Secara perundang-undangan bisa dinyatakan Tap ini bisa berlaku sampai kalau semua UU dan peraturan pelaksanaanya sudah dirubah. Siapa nanti yang mencabut Tap ini? Secara lembaga, MPR yang akan datang bisa mencabut Tap ini. Karena dia toh tap MPR, walaupun keanggotaannya berubah. Jadi kalau dalam hukum administrasi itu lembaganya bisa berubah tapi fungsinya itu masih ada. Fungsi ini harus dilaksanakan.

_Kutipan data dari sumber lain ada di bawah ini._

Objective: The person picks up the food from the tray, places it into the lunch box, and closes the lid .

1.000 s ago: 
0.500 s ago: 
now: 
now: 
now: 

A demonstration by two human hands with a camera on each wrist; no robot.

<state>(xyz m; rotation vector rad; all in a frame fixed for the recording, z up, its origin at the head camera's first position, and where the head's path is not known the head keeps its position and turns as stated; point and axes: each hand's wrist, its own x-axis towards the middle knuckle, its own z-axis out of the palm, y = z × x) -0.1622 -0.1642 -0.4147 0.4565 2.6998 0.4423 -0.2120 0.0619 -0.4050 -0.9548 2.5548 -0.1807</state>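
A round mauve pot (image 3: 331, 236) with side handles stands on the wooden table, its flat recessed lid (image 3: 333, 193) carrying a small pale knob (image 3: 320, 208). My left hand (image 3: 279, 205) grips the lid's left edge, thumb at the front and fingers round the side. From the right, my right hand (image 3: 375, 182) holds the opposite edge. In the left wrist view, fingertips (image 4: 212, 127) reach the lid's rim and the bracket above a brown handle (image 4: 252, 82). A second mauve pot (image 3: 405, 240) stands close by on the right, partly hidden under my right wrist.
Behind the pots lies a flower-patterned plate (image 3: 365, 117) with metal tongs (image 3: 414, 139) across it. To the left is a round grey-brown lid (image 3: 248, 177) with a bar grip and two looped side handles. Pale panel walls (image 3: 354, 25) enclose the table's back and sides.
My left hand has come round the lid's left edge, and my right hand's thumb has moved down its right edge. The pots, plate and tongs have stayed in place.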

Dalam disertasi Anda dinyatakan bahwa Tap MPR tentang Tata Urutan Perundang-undangan bertentangan dengan UUD. Bisa Anda jelaskan dengan ringkas?

Tap III (Tap MPR No.III/2000, red) itu mengatakan bahwa letak Perpu itu berada di bawah UU. Sedangkan, baik Tap III maupun Tap No.XX/MPRS/1966 itu meletakkan Tap MPR di bawah UUD. Jadi, kalau Tap MPR itu letaknya di bawah UUD berarti dia tidak boleh bertentangan dengan UUD itu sendiri. Dalam UUD '45 itu, walaupun sudah direvisi empat kali, Pasal 22 itu tidak pernah diubah sama sekali.

Dalam Pasal 22 dikatakan, dalam hal ihwal kegentingan memaksa Presiden membentuk Perpu. Dan, penjelasannya mengatakan Perpu itu dibentuk dalam keadaan noodverordeningsrecht Presiden yang kekuatannya sama dengan UU. Jadi otomatis kalau UUD sendiri tidak mengubah itu kenapa Tap MPR yang letaknya di bawah UUD dia mengubah kedudukan itu, mengubah hirarkhi Perpu di bawah UU. Jadi, yang harus di-judicial review pertama kali pada MK kan Tap ini sebetulnya.